◆ WORK INSTRUCTION
Please retype the listing exactly as it appears, skipping each picture.

[SOURCE MATERIAL — start]

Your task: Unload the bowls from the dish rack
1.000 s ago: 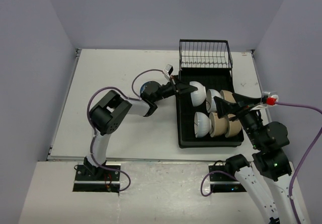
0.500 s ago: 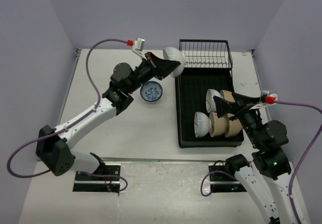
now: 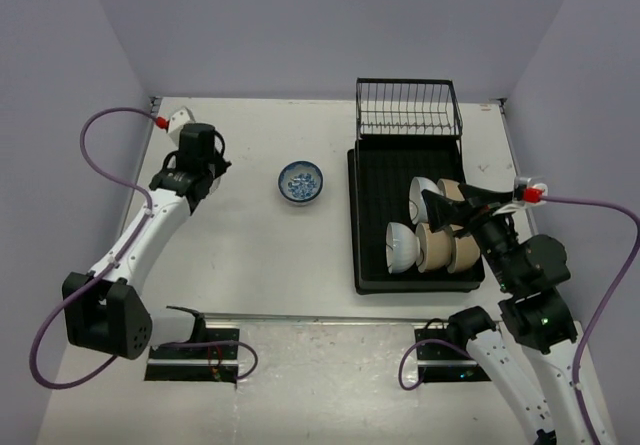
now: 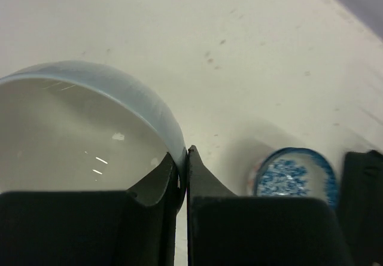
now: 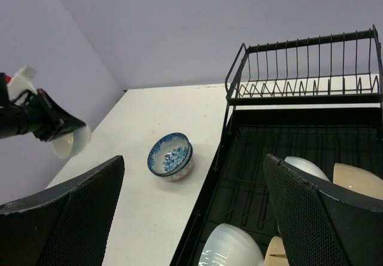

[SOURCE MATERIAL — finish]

◆ TASK SOLUTION
Your task: Unload the bowls from the dish rack
1.000 s ago: 
0.500 s ago: 
now: 
now: 
now: 

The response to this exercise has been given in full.